Dataset entries -

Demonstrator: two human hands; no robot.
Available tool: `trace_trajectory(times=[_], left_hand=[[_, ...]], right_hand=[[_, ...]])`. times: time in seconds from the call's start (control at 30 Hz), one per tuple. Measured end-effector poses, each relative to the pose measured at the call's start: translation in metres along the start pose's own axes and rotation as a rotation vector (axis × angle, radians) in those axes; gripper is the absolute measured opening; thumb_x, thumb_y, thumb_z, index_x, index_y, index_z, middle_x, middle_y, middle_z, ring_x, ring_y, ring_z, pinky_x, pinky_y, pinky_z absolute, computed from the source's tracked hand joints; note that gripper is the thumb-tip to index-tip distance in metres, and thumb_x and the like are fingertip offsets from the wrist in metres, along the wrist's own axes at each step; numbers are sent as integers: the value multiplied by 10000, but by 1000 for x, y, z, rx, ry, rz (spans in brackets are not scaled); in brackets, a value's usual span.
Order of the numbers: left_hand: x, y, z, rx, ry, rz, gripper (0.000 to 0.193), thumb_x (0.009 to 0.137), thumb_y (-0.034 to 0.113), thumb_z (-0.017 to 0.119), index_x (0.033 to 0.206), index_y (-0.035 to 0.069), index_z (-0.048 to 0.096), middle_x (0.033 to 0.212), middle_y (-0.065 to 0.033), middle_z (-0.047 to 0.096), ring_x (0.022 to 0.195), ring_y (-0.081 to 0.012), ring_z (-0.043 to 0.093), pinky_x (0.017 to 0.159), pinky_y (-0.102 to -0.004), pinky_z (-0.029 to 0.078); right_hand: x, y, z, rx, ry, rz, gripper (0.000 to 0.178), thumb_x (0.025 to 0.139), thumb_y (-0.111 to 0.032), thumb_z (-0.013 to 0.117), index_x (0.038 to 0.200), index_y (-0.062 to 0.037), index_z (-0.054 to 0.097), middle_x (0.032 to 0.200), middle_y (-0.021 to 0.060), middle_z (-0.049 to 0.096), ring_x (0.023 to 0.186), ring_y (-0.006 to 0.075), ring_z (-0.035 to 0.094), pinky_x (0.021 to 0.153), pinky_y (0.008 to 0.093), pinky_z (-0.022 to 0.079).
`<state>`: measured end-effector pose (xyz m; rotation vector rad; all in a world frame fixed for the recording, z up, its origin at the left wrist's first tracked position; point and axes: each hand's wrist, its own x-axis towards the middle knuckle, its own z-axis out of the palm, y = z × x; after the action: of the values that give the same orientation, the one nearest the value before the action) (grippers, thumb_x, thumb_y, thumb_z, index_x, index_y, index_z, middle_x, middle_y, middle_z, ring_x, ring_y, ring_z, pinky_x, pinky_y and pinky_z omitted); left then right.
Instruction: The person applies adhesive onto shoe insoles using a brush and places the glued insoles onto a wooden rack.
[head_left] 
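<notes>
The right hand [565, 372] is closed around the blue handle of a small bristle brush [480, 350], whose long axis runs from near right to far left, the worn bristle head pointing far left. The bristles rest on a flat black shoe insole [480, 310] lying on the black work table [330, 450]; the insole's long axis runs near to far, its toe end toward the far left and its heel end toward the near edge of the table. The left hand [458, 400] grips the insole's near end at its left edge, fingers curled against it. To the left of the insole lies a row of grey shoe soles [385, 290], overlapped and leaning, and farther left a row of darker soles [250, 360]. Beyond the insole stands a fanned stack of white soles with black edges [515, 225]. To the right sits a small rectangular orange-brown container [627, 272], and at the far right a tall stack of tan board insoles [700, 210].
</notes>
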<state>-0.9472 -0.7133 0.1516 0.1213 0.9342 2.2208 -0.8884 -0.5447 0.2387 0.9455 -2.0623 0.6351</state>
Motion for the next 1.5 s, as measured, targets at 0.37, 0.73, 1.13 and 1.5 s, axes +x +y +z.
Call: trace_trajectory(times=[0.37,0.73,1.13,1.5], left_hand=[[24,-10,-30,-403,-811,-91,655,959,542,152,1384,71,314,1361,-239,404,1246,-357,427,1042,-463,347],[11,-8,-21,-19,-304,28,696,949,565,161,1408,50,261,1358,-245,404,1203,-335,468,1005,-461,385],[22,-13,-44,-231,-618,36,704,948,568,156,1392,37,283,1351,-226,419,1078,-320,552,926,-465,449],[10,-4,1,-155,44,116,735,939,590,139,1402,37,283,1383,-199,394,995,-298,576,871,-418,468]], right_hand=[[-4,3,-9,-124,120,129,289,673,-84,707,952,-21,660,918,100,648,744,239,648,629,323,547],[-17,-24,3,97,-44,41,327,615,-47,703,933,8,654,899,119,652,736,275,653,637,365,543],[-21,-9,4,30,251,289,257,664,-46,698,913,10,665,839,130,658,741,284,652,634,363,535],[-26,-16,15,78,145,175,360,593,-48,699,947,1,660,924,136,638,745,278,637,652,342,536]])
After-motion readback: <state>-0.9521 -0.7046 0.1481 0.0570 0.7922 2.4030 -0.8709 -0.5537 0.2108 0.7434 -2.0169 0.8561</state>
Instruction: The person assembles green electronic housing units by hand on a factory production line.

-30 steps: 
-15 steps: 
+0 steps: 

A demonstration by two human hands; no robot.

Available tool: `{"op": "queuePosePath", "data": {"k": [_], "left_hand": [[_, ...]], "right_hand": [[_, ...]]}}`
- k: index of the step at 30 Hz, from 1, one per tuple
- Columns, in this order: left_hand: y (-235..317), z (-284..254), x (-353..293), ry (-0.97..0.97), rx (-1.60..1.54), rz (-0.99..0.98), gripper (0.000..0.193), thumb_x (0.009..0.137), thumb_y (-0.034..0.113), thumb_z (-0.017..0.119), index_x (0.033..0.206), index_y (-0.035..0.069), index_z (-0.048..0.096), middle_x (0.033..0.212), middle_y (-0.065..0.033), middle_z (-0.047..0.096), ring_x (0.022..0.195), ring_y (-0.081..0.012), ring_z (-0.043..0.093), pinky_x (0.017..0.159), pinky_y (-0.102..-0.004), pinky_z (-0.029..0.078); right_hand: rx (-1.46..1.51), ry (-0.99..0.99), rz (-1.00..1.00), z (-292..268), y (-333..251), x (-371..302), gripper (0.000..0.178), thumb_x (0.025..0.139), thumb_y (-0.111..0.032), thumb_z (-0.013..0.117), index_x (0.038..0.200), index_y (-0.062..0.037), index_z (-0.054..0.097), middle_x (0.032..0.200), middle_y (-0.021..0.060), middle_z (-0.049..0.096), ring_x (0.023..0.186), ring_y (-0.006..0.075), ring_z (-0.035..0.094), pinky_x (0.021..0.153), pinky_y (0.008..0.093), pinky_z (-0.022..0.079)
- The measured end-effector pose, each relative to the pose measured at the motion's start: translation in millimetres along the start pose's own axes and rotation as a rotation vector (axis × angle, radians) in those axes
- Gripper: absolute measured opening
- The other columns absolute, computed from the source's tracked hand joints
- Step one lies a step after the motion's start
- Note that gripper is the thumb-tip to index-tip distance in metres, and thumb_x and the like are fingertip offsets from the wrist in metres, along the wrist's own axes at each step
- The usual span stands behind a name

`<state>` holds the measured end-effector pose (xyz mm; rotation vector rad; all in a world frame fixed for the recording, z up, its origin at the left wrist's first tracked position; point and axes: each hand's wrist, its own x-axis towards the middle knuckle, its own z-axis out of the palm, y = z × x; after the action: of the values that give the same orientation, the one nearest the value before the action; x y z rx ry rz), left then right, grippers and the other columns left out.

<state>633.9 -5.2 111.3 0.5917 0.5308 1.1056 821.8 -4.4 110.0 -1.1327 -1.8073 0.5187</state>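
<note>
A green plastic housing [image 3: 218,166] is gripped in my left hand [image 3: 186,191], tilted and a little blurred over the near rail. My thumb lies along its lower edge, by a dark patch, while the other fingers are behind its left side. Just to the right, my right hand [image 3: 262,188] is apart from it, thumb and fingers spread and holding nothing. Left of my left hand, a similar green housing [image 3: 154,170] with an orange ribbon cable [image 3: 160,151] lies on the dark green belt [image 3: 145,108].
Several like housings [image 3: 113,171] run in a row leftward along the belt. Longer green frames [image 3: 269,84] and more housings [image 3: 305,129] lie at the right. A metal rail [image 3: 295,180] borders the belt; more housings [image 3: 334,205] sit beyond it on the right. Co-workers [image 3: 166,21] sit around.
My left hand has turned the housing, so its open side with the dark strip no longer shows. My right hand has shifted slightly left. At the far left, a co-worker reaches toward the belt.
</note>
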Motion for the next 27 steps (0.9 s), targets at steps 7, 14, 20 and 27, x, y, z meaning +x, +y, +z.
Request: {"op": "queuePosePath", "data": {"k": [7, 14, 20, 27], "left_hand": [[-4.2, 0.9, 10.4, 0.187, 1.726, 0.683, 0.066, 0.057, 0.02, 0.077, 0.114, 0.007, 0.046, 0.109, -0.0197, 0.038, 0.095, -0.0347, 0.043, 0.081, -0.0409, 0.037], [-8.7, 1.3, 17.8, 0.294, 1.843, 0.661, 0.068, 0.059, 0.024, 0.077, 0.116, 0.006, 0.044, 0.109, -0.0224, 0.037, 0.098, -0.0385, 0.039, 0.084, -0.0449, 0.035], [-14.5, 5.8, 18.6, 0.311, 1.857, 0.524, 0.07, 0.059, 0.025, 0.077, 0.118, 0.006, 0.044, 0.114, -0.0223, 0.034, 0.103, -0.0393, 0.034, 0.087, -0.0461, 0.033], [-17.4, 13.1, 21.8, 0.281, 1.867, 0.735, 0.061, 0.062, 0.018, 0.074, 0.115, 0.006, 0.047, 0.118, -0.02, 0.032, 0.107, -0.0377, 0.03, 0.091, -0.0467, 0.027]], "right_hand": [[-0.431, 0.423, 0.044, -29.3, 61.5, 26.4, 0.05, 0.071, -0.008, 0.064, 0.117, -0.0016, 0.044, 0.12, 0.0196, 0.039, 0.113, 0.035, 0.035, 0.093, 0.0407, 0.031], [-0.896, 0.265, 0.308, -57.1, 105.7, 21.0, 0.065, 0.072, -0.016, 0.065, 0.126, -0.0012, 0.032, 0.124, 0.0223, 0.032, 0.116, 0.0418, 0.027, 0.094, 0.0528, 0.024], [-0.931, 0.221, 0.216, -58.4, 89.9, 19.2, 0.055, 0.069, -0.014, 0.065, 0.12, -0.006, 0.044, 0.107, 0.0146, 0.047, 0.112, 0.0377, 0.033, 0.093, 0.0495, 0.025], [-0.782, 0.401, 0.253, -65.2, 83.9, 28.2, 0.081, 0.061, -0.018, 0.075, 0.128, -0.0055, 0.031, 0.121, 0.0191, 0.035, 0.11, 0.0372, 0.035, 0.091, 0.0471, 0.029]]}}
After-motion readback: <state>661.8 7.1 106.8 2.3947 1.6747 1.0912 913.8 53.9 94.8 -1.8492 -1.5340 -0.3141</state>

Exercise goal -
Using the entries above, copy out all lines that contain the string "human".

Result below -
Demonstrator: two human hands; no robot.
A demonstration by two human hands; no robot.

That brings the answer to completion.